Stapledon Student Vacation Bursary Report
Ms Alison Carswell (University of Exeter)
The bursary was to support a 10-week vacation project carried out at Rothamsted Research, North Wyke UK with Dr Martin Blackwell and colleagues, in summer 2010. The objectives of the study were (i) to test the hypothesis that rate of re-wetting a dried soil affects the forms and concentrations of N and P in the leachate and that this will differ among varying soil types; and (ii) to measure the effects of re-wetting a dried soil and a moist control soil over time periods ranging from from 0, 0.5,….24hours on total phosphorus, molybdate reactive phosphorus (MRP), bicarbonate, extractable MRP, total oxidised nitrogen and ammonium concentrations in leachate.


Fellowship Report
Dr Fujiang Hou (College of Pastoral Agriculture Science and Technology, Lanzhou University, China)
Main purpose of the fellowship: Review existing knowledge of ruminant nutrition and methan emission of ruminant agriculture; Determine the potential for high water-soluble carbohydrate (WSC) perennial ryegrass to decrease methane emissions per animal and per unit output; Learn methodologies to assess plant chemical composition and measure methane emissions from ruminants using both in vitro and in vivo methodologies.

Development of methodology to measure rate of passage in the ruminant digestive tract
Dr Ir.

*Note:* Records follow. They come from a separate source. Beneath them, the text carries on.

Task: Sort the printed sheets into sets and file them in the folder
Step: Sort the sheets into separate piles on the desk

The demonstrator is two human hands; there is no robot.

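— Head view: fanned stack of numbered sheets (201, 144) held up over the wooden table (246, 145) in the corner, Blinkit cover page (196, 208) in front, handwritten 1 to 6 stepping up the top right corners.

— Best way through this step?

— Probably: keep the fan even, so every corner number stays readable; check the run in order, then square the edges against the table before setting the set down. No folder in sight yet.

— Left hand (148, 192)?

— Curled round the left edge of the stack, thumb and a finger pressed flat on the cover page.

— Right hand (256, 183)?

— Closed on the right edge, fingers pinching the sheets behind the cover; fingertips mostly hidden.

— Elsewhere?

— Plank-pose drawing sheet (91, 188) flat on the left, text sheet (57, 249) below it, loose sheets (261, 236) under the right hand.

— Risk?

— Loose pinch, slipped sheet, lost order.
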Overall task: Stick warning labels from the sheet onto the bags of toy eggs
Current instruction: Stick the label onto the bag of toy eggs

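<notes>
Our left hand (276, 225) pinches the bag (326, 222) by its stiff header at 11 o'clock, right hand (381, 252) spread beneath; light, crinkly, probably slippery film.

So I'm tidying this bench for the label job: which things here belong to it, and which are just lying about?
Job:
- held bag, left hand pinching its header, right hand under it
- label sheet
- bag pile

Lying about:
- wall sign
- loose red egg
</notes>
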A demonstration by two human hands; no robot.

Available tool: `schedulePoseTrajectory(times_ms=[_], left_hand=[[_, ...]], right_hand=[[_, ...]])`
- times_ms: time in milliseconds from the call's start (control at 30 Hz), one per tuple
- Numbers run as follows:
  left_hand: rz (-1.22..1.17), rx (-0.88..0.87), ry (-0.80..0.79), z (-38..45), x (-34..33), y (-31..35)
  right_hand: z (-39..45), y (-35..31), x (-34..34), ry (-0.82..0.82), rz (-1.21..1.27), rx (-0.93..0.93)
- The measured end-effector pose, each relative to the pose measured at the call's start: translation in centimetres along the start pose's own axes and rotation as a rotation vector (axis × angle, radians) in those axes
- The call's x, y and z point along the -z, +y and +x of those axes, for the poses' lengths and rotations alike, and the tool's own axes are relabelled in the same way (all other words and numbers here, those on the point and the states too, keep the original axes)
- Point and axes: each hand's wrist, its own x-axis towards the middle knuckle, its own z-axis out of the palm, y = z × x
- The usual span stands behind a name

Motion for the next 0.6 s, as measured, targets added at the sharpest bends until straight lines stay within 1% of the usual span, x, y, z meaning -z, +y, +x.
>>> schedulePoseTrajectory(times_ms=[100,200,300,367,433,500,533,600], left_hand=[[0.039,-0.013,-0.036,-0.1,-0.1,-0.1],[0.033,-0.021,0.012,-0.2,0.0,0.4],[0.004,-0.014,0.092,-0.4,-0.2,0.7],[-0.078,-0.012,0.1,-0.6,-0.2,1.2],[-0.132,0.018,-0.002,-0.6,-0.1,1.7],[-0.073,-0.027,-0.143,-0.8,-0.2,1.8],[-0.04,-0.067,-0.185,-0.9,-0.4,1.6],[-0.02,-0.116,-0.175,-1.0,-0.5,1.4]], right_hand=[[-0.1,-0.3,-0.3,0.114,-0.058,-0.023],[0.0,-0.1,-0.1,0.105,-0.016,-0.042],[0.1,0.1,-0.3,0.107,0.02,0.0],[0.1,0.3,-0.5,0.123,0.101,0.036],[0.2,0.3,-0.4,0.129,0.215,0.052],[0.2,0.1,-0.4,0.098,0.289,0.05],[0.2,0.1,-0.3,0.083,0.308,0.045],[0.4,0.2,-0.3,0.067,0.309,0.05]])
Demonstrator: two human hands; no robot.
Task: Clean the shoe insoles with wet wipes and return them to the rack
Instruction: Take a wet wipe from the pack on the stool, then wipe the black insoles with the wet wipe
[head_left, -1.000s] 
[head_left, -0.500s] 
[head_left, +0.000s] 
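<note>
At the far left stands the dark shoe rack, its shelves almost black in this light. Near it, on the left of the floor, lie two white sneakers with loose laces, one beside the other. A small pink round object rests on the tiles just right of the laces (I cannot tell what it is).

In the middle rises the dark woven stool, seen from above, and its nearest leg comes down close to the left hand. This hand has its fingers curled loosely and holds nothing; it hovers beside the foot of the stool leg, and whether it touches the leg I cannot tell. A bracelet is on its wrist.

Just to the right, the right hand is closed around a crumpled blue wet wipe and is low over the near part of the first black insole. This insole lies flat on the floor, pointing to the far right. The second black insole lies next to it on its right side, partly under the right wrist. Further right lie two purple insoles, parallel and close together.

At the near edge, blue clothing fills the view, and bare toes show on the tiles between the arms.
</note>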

Kustantinah (Faculty of Animal Science, Gadjah Mada University, Indonesia)
Main purpose of the fellowship: To study techniques on feed evaluation, especially on development methodologies for rapid assessment of gut passage rate in ruminants; To increase capacity building of Gadjah Mada University staff through participation in scientific activity at the UK.

Research on aspects of the variation in vertebrae number and their length in two areas of the spine, and the relationships to meat yield in different sheep breeds and crosses
Mieso Guru Geda (Oromia Agricultural Research Institute, Ethiopia)
Main purpose of fellowship: The fellowship was aimed to support 5-month period at the Sustainable Livestock Systems Research and Development Group at SAC, Penicuik, Scotland under the supervision of Dr Lutz Bünger. The fellowship period included experience with projects on factors affecting sheep carcass yield and quality, and knowledge of computer tomography scans and other computer skills.

Postdoctoral research on the development of a method of ruminal degradability in situ for dietary plant material which avoids the need for fistulated animals
José Horacio Pagella (Facultad de Agronomía, Universidad Nacional de La Pampa, Argentina)
Main purpose of the Fellowship: The Fellowship was aimed to support a postdoctoral research training based on method development for the assessing of forage rumen degradability in situ avoiding the use of surgically prepared animals.

The effect of a sub-acute ruminal acidosis challenge induced by either grain or alfalfa-pellet based diets on the pathogenicity of rumen Escherichia coli populations in dairy cows
Dr Patricia Aikman (Animal Science Research Group, Department of Agriculture, University of Reading, UK)
Overall Objectives of the Fellowship: Researchers at the University of Manitoba have previously demonstrated that rumen microbial populations differ in animals with sub-acute ruminal acidosis (SARA), depending on whether the SARA was caused by high starch, cereal-based diets or by forage-based diets with low physically-effective fibre concentrations. The primary objective of this Fellowship was to investigate the effect of method of inducing SARA on the disease-causing capabilities, or pathogenicity, of rumen microbes, in particular Escherichia coli. In addition to improving understanding of the etiology of SARA, this work may also indicate whether shedding of pathogens into the environment by animals with SARA is a cause for concern. The secondary objective of the Fellowship was to develop expertise in microbiological and molecular techniques. To achieve these objectives, E. coli isolated from rumen samples taken in the course of two previous studies conducted at the University of Manitoba (Khafipour et al., 2009a, Khafipour et al., 2009b) were used.